■ WORK ORDER
Every line from the one with "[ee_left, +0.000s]" up to and including the one with "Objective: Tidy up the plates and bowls" is to be output exactly as it appears below; pictures are not.

(Records from a collection)
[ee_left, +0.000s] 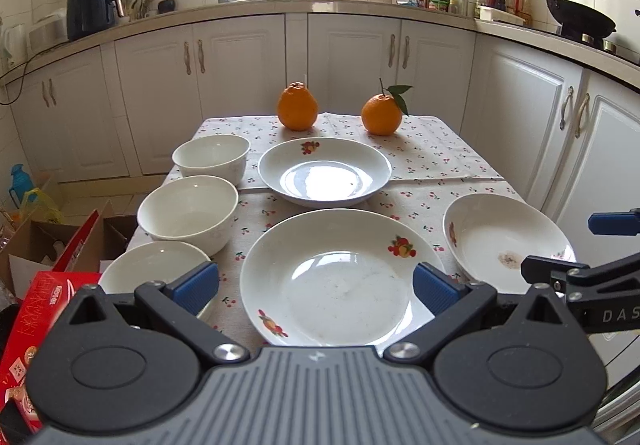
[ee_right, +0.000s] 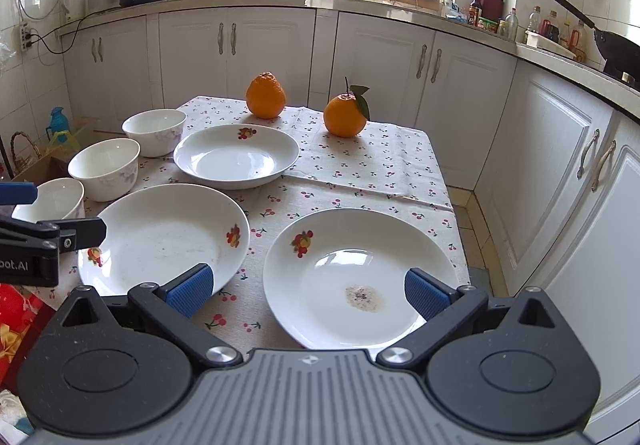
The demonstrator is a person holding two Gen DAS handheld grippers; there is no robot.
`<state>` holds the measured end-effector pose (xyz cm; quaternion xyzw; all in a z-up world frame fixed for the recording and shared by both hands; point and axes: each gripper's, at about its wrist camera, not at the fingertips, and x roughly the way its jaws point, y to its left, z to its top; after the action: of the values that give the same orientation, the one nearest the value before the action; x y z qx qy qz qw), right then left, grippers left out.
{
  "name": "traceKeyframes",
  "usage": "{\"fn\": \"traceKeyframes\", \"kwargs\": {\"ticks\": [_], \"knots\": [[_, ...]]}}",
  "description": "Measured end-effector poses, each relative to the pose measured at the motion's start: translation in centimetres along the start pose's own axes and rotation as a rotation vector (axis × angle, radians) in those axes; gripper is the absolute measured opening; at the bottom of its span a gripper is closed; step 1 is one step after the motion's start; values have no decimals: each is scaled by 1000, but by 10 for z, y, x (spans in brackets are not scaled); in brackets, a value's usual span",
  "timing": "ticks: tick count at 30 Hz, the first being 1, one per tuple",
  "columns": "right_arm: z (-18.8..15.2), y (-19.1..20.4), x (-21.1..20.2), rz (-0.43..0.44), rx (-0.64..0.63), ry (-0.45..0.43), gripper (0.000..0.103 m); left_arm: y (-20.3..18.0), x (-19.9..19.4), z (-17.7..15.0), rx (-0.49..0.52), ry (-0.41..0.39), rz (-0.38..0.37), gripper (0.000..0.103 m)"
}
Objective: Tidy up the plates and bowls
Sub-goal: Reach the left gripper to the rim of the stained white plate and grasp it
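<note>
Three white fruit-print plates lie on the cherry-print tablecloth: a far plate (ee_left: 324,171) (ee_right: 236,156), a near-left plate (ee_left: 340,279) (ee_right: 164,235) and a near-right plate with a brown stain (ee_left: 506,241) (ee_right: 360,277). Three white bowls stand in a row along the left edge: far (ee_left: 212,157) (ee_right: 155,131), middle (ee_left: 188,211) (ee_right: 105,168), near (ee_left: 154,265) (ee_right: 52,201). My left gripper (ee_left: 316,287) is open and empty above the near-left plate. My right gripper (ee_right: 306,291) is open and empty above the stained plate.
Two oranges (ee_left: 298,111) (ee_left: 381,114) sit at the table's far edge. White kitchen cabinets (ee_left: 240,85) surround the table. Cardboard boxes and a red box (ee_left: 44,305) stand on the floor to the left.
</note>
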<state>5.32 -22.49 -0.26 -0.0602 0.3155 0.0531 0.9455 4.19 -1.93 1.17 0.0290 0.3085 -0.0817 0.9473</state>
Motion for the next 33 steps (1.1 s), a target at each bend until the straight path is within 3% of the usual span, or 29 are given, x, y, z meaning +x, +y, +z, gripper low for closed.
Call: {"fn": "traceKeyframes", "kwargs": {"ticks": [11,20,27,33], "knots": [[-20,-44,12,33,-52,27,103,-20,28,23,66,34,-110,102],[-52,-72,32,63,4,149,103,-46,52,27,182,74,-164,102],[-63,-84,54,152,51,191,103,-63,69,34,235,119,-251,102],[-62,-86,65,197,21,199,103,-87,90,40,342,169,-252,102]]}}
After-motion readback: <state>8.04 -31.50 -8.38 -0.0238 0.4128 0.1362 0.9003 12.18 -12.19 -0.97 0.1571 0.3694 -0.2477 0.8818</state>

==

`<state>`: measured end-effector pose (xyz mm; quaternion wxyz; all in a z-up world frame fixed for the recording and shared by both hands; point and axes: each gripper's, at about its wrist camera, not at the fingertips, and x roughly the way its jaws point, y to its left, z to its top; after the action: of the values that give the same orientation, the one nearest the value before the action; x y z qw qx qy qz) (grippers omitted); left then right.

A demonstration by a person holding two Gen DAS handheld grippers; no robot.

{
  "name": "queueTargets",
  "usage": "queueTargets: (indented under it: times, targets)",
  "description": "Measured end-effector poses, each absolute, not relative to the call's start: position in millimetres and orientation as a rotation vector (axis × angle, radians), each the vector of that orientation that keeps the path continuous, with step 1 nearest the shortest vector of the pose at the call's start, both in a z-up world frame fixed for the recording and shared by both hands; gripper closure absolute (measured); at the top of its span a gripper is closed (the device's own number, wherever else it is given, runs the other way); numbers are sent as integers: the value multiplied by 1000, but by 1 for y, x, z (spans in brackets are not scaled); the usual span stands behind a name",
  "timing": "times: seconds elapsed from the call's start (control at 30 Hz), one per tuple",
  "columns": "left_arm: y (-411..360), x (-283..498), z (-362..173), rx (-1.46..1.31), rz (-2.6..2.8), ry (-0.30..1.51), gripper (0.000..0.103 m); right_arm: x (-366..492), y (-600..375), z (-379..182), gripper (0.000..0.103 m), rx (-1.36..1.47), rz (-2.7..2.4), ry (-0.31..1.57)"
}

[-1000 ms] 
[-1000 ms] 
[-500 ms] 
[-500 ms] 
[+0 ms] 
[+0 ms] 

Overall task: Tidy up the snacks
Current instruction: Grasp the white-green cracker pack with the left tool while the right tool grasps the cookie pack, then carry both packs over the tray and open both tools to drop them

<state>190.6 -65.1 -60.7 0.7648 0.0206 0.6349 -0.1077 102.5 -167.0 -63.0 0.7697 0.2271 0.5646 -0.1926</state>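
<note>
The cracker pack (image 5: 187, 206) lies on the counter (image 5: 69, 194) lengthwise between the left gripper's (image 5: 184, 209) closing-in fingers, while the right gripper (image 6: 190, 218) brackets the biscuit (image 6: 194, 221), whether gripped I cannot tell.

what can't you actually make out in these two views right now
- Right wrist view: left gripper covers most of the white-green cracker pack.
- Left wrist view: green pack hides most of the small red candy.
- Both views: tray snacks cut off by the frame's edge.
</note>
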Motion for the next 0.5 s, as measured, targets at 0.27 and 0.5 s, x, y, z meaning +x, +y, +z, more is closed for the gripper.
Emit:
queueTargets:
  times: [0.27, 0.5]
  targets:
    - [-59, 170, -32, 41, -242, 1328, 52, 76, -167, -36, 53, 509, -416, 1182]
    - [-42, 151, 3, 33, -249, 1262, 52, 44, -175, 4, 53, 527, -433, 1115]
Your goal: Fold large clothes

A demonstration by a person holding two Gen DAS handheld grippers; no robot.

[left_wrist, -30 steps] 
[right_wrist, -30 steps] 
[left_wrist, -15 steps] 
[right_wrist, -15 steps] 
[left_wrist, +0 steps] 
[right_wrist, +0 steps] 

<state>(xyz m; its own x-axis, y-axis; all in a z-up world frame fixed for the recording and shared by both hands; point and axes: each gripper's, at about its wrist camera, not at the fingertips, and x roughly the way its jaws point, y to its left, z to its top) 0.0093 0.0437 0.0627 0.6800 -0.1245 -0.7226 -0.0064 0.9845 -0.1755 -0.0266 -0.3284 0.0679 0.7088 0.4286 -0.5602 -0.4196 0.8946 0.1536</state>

■ OUTPUT OF THE TASK
[ee_left, +0.000s] 
[ee_right, +0.000s] 
The demonstrator is a person holding two Gen DAS handheld grippers; there is no robot.
`<state>` holds the measured end-effector pose (xyz cm; quaternion xyzw; all in a z-up world frame fixed for the recording and shared by both hands; point and axes: each gripper's, at about its wrist camera, not at the fingertips, and x roughly the way its jaws point, y to its left, z to its top; after the action: of the values that give the same orientation, the one nearest the value before the action; x y z qx qy qz qw), right then left, grippers left out.
{
  "name": "traceKeyframes",
  "usage": "{\"fn\": \"traceKeyframes\", \"kwargs\": {\"ticks\": [_], \"knots\": [[_, ...]]}}",
  "description": "Measured end-effector poses, each relative to the pose measured at the motion's start: translation in centimetres along the start pose's own axes and rotation as a rotation vector (axis × angle, radians) in those axes; gripper is the absolute measured opening; at the bottom of its span a gripper is closed; step 1 is one step after the motion's start; values have no decimals: each is scaled by 1000, but by 10 for z, y, x (spans in brackets are not scaled); in brackets, a value's usual span",
  "timing": "ticks: tick count at 30 Hz, the first being 1, one per tuple",
  "columns": "right_arm: z (-18.8..15.2), y (-19.1..20.4), x (-21.1..20.2), rz (-0.43..0.44), rx (-0.64..0.63), ry (-0.45..0.43), gripper (0.000..0.103 m); left_arm: y (-20.3..18.0), x (-19.9..19.4), z (-17.7..15.0), rx (-0.49..0.52), ry (-0.41..0.39), rz (-0.38..0.37), gripper (0.000..0.103 m)"
}
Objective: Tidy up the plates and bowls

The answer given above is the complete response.